I have been browsing some online job sites for expat jobs in Indonesia. Like many countries in Asia, teaching English is one area that is pretty accessible to westerners. It’s a job that is never going to make you rich, but for people looking for a lifestyle change, it is a fantastic way to travel to another and experience a different culture for an extended period.

One thing I noticed about the English teaching jobs here in Indonesia, especially on the famous ESL job site – ESL cafe is that the salaries are pretty low. They might be better than your local taxi driver, but they seem to be less than other Asian countries such as China and Vietnam.

Look at this one for example:

Economy return airfare, 6.6 million rupiah per month (net), – I know it’s not the highest of salaries, but the cost of living here is incredibly low, and our teachers actually save money each month; free modern shared housing (2 mins walk from school); 20 days holiday a year (not to mention at least 8 extra national holidays); 1 month salary bonus on completion of contract; medical cover; economy class return airfare. All visa/work permit costs are covered by the school.

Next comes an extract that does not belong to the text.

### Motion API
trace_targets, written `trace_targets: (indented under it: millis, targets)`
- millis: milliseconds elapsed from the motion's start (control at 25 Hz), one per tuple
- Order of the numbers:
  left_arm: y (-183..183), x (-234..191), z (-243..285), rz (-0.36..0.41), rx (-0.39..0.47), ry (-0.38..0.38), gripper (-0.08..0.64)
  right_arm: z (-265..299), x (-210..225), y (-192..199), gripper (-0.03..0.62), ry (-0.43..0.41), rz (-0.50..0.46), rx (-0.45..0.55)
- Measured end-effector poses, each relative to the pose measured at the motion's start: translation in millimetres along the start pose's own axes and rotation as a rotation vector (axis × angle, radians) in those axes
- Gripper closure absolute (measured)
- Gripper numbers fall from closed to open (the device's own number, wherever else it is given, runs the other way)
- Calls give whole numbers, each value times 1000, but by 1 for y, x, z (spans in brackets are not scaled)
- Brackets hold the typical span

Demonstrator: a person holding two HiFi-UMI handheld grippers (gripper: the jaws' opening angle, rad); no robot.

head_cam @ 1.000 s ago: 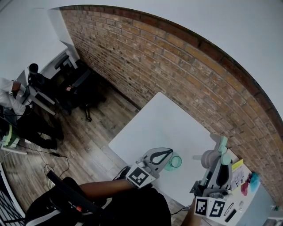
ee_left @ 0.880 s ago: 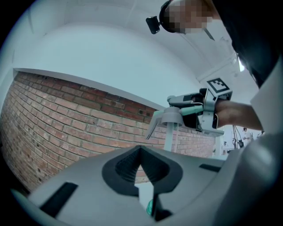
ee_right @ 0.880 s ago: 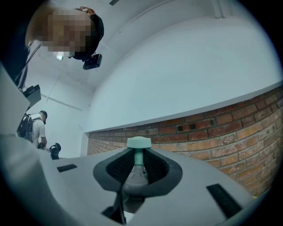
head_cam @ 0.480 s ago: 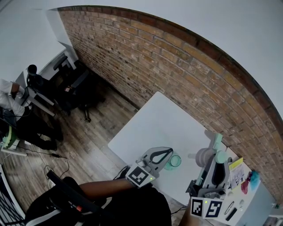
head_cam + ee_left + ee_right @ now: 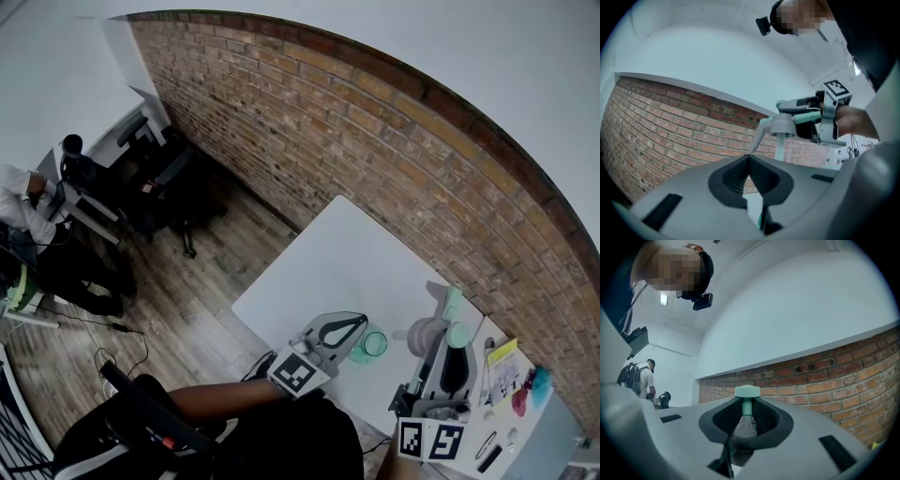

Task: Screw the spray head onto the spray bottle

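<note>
A translucent teal spray bottle (image 5: 372,343) stands near the front edge of the white table (image 5: 337,253). My left gripper (image 5: 359,328) lies level and shut against it; in the left gripper view only a teal sliver (image 5: 761,220) shows in the slit behind the closed tips (image 5: 750,158). The grey spray head (image 5: 428,333) with mint parts hangs in the air to the bottle's right, apart from it. My right gripper (image 5: 446,339) is shut on its neck. The right gripper view shows its mint cap (image 5: 747,391) in the ribbed hollow. The left gripper view shows the spray head (image 5: 783,125) with its tube hanging down.
A brick wall (image 5: 375,141) runs along the table's far side. Papers and small coloured items (image 5: 511,375) lie at the table's right corner. On the wooden floor at far left stand dark chairs (image 5: 159,187) and a desk with a person (image 5: 19,202).
The right gripper has carried the spray head a little to the left, toward the bottle. The left gripper and the bottle have stayed where they were.
</note>
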State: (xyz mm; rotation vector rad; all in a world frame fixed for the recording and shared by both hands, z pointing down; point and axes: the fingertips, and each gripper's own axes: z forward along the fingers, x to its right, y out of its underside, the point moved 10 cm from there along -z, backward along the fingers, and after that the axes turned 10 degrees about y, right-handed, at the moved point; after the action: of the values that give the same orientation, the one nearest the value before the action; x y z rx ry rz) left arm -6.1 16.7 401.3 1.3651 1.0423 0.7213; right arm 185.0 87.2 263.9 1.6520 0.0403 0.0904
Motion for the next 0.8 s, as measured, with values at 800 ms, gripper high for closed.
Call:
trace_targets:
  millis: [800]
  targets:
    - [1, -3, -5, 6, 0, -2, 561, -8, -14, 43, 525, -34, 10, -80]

The rupiah is taking a bit of a pounding right now, so 6.6 million works out to be around US$543.34 a month. The job does include “shared housing” and is only 2 minutes walk from the school. I like to live close to my work, but not that close and you better hope your roomie doesn’t snore.

Indonesia is a cheap place to live, especially if you only eat local food and don’t drink. I love Indonesian food, but I do like a bit of variety and occasionally want to enjoy a western meal. Duties on imported alcohol are ridiculous along with other imported food. English books are also more expensive. Internet can be relatively expensive (and slow if you are in a remote area.)

Also I know new graduates, especially from the U.S. probably have to pay back some money on their student loans. Travel in Indonesia is cheap, but unless you want to spend 20 hours riding on a bus or ferry you probably want to fly.

I honestly can’t see how their teachers could “save” money.